Easily identified, high-energy hazards account for a majority of serious injuries in construction.
Those dangers — like working at heights, near a fast moving vehicle or by a piece of machinery — cause the most recordable incidents on jobsites, despite them being the most readily-identifiable risks.
That’s according to Dallas-based contractor consulting firm ISN, which released its sixth annual Serious Injury & Fatality Insights report in February. The firm’s analysis found that nearly 90% of serious injury cases in the last three years were attributable to gravity, motion and mechanical hazards.
Today, contractors have more tools than ever to record, analyze and draw conclusions from their own safety data. With the advent of artificial intelligence, those options have only grown. However, that doesn’t mean AI can dictate safety policies or that human safety experts aren’t integral at jobsites.
Here, Construction Dive talks with Adam Logan, executive vice president of application and data at ISN, about using AI to analyze safety, how to ensure the data is best used and the importance of expertise.
The following has been edited for brevity and clarity.
CONSTRUCTION DIVE: Broadly speaking, what does it look like to use AI to scan safety datasets?
Adam Logan: I feel like you can’t escape AI regardless of what industry you're in or what your personal activities are these days. There’s obviously varying ways that we approach that at ISN.
We think about it from three lenses.
Number one, what can we use AI to help make our customer's lives better? Is it better insights, faster turnaround of processes, unique experiences using our products?

Second, what can we use it for internally? The things that AI and machine learning are good at parsing massive amounts of data, finding and identifying patterns, surfacing insights. So leveraging that with our domain expertise and dealing with contractor management risk and health, safety and procurement aspects is important to us.
Then of course we use it as, “Hey, what can I use AI for my everyday activities?” I think with the construction industry especially, there's a lot of data out there that can likely be leveraged by those organizations that have access to those data sets. How can I do what I want to do, but maybe reduce the risk along the way to, to help my organization? That's how we approach it.
How should contractors think about using AI tools to study their own data?
Well, I would start with maybe the non-fun parts, which are data readiness, data governance and security.
Think about these construction organizations. This is proprietary confidential data. How do you responsibly use AI to get the insights out of it? That’s something that we think about a lot.
It starts with using the enterprise versions of these large language models or other AI offerings that exist out in the world where your data stays within your realm. It stays on your side.
It also begins with having the data ready to be used. The more you invest in structuring your data in a cohesive, accessible format, the better outcome you're going to have.

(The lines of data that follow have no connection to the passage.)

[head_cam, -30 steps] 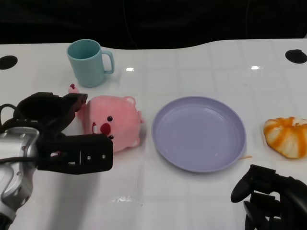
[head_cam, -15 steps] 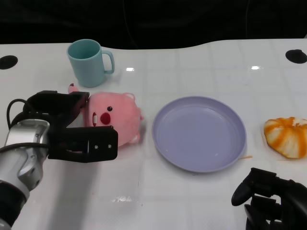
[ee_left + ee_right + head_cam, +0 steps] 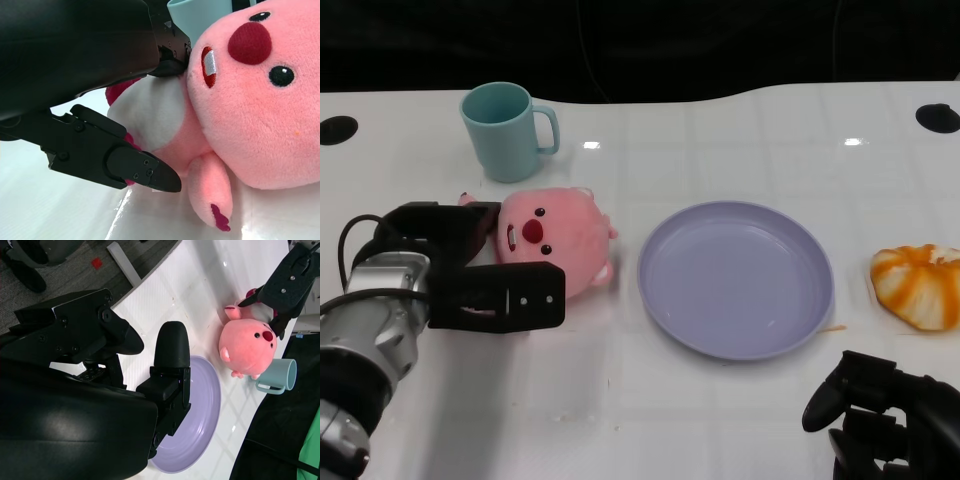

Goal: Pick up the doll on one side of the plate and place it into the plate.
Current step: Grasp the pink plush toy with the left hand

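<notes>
A pink plush doll [image 3: 555,235] with a red nose lies left of the lilac plate [image 3: 735,275], about a hand's width from its rim. My left hand [image 3: 470,280] grips it from the left. In the left wrist view one finger [image 3: 170,55] presses the doll [image 3: 250,100] by its head and another finger [image 3: 135,167] lies under its white belly. The doll's face is turned up and back. My right hand [image 3: 885,420] hangs at the near right edge, fingers apart and holding nothing. The right wrist view shows the plate [image 3: 200,420], the doll [image 3: 247,347] and the left hand [image 3: 285,282].
A teal mug [image 3: 505,130] stands just behind the doll, handle to the right. An orange-and-white striped soft thing [image 3: 918,285] lies right of the plate. Black round holes [image 3: 937,116] mark the table's far corners.
My left hand has drawn in around the doll and tipped it, so its face has turned from facing forward to pointing up. The right hand has barely moved.
</notes>
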You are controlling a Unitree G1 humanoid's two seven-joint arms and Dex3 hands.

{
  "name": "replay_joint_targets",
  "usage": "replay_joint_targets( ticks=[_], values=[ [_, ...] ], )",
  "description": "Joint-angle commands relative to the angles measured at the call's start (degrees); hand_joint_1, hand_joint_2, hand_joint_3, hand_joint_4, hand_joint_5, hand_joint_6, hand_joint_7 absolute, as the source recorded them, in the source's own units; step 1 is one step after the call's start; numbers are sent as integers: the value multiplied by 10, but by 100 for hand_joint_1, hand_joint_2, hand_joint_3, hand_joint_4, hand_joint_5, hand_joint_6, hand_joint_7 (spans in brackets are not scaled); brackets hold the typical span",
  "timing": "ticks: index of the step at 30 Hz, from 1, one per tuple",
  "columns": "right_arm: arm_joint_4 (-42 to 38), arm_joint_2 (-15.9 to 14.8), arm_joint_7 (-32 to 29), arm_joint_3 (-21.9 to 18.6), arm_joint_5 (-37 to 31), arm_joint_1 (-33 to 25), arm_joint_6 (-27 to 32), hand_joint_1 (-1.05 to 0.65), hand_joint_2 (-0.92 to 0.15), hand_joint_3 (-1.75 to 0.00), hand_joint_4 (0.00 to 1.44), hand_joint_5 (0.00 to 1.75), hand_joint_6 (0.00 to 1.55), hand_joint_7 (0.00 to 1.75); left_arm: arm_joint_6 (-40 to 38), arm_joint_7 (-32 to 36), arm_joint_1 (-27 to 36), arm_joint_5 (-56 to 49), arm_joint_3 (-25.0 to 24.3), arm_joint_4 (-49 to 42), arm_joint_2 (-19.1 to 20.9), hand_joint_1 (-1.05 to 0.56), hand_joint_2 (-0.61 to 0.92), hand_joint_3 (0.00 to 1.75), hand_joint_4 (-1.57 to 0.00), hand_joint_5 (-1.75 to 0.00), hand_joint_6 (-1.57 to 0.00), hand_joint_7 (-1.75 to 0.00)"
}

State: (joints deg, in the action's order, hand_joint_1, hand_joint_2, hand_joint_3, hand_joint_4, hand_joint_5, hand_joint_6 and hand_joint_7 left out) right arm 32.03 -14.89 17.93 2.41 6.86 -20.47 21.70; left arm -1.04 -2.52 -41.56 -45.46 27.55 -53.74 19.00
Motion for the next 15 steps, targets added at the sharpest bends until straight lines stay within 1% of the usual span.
replay_joint_targets(
  ticks=[1,5,6,7,8,9,10,11,12,13,14,15],
  values=[
    [6,-10,1,-1,-3,-4,-3,-8,-70,-103,64,175,52,148,13,9,-3,8,12,-54,-15,-44,85,0,-31,-10,-35,-3],
    [10,-11,1,1,-7,-7,-3,-8,-69,-103,64,175,52,148,20,30,-11,15,17,-92,-28,-41,86,0,-37,-9,-40,-3],
    [12,-11,0,1,-7,-8,-1,-8,-69,-103,64,175,52,148,23,50,-9,20,14,-100,-33,-41,86,0,-38,-9,-41,-2],
    [13,-10,0,1,-6,-8,2,-8,-69,-103,64,175,52,148,31,72,-6,27,8,-107,-37,-36,86,0,-46,-11,-47,-4],
    [15,-10,0,0,-5,-8,4,-8,-69,-103,64,175,52,148,37,89,-4,32,5,-113,-40,-28,87,1,-62,-17,-56,-6],
    [16,-10,0,1,-6,-8,6,-8,-70,-103,64,175,52,148,46,114,-1,38,1,-122,-42,-25,88,1,-67,-19,-60,-7],
    [17,-11,0,1,-6,-8,7,-7,-70,-103,63,175,52,148,54,132,0,40,0,-130,-44,-21,90,2,-70,-66,-72,-10],
    [18,-11,0,2,-7,-8,6,-7,-70,-103,63,175,51,147,64,149,2,42,0,-139,-44,-18,91,6,-66,-116,-84,-13],
    [18,-11,-1,2,-8,-8,6,-7,-70,-103,63,175,51,147,74,163,3,42,1,-147,-43,-17,92,11,-68,-137,-93,-16],
    [19,-11,-1,3,-9,-8,7,-7,-70,-103,63,175,51,147,82,171,3,42,3,-154,-42,-18,92,14,-72,-149,-101,-24],
    [20,-11,-2,3,-9,-9,8,-6,-70,-103,63,175,51,147,88,181,3,40,7,-160,-40,-19,92,14,-76,-155,-107,-30],
    [21,-10,-3,3,-9,-9,9,-6,-70,-104,63,175,51,148,92,188,2,38,10,-165,-39,-20,92,10,-78,-167,-108,-51]
  ],
)
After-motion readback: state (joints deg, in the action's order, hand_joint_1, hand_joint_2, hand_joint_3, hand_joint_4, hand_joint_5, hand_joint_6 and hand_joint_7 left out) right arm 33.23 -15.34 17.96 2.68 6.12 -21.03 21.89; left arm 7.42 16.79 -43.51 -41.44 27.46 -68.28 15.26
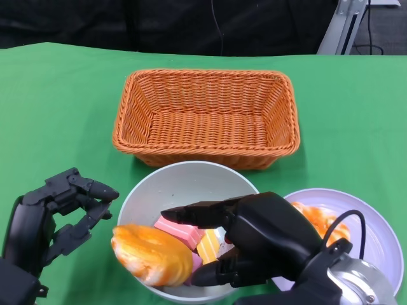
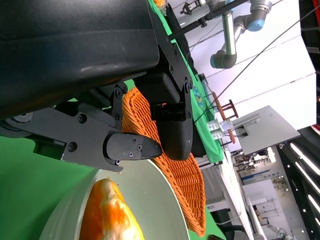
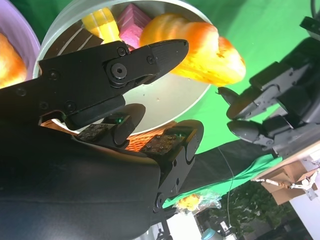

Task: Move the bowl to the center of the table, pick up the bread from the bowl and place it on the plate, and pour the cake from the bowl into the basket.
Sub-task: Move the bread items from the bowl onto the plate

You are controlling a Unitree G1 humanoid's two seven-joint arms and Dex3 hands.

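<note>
The pale bowl (image 1: pixel 191 168) stands just in front of the wicker basket (image 1: pixel 206 114). An orange-yellow bread (image 1: pixel 149 254) lies on the bowl's left rim, with a pink cake (image 1: pixel 178 230) and other cake pieces beside it. My right hand (image 1: pixel 254 238) hovers over the bowl, its fingers spread towards the bread and holding nothing. In the right wrist view the bread (image 3: pixel 200 47) lies just past the fingertips. My left hand (image 1: pixel 57 216) is open beside the bowl's left rim. To the right stands a purple plate (image 1: pixel 375 222) with another orange bread (image 1: pixel 321 219) on it.
The green cloth covers the table, and bare cloth lies left of the basket and behind it. The left wrist view shows the basket (image 2: pixel 175 175) close behind the bowl (image 2: pixel 150 200). Dark background lies past the table's far edge.
</note>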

And I would say AI models are great, but they don't know what your experts know within your organization. I went to an AI conference and I vividly remember one of the AI experts ended the session with, “Don't underestimate your domain expertise.”
I hear that a lot, where often it’s about an expert using AI analysis. How do you make the most of using it while still relying on that expertise?
The AI models can give you a lot, and they can be kind of surprising with what they find. But if you give it the context — there's a term called grounding where you say, “I only want your answers and your results to be in this realm of information” — you're going to get much better results.
Some of it may be things that you do once or twice, and then you just maintain. That goes back to data readiness. If you have all that in a good shape, in good form, and you know that underlying data is accurate, that’s important. Then, during the prompting, obviously spending time experimenting with prompts. You're not going to get what you want off the first prompt.
How is ISN using AI to analyze construction safety data?
We did a few things a little bit differently with our white paper this year.
We used AI to help us generate the information, because we're talking about a large data set of thousands of contractors’ data coming from OSHA 300 logs. We took the incident descriptions themselves, which are anonymized, and then we aggregated that information.
We've worked very closely with our health and safety team to provide context and grounding on what the serious injury or fatality is within a report.
I think that was an interesting aspect to try to understand: what are the hazards that are leading to a lot of these SIFs? And that's where we saw gravity, motion and mechanical energy were the sources that stood out.
Humans are very good at recognizing these high energy hazards, but how could we use a tool to be even better? Before the work.
That's kind of the concept: Once we recognize these hazards, then we need to work through the controls to see what's in place before we begin getting our tasks to try to limit the risk of those hazards as much as possible.